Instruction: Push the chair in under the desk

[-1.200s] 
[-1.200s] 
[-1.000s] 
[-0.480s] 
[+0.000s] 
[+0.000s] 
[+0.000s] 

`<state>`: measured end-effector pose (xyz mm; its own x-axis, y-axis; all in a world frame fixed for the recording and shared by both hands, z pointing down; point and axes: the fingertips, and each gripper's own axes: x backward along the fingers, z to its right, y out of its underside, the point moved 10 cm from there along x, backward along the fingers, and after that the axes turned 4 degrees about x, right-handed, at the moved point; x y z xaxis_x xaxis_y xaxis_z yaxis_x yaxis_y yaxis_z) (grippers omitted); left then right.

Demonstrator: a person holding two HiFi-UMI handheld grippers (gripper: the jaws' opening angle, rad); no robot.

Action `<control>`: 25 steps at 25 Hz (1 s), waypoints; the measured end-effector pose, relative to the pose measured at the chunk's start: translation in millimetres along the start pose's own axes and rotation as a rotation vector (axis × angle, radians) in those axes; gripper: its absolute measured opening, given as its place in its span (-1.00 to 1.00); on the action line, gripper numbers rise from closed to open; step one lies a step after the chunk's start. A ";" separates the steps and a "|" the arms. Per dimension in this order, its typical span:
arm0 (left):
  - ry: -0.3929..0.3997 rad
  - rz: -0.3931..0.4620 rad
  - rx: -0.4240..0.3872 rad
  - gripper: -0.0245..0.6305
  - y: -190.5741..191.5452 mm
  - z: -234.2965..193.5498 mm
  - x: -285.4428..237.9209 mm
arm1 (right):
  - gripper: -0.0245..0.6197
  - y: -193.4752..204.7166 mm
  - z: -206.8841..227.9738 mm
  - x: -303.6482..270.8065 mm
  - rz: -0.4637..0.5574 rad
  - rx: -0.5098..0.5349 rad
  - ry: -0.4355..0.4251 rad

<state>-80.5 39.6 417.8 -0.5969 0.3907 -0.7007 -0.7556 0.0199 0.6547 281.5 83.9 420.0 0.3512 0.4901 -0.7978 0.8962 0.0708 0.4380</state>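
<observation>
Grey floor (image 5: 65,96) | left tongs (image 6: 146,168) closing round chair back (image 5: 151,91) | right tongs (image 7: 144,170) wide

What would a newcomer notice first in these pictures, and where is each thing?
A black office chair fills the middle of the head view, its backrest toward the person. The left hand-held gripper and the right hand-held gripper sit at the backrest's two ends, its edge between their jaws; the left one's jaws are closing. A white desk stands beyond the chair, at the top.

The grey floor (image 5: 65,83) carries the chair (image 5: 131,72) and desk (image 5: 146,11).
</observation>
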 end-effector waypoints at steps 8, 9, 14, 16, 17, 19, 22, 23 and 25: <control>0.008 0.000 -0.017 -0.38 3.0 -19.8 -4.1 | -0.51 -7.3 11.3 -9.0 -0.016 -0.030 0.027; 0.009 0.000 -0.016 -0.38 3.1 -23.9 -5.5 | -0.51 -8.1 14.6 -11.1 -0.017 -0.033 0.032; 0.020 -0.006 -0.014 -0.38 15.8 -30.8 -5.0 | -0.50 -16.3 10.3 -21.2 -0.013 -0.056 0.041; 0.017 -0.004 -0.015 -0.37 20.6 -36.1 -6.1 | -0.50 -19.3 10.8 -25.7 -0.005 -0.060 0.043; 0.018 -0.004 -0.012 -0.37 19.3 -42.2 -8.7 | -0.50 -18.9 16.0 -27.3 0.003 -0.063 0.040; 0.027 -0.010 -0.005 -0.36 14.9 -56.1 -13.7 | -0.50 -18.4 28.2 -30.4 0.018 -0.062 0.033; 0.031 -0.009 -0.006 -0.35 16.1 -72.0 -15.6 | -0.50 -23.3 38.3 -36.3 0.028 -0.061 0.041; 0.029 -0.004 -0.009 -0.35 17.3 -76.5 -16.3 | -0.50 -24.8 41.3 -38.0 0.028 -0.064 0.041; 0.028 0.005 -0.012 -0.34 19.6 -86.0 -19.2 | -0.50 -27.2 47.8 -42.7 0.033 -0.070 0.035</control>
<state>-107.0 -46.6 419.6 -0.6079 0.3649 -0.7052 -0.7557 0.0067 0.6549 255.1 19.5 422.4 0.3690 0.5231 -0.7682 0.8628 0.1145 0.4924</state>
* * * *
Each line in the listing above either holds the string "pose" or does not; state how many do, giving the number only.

2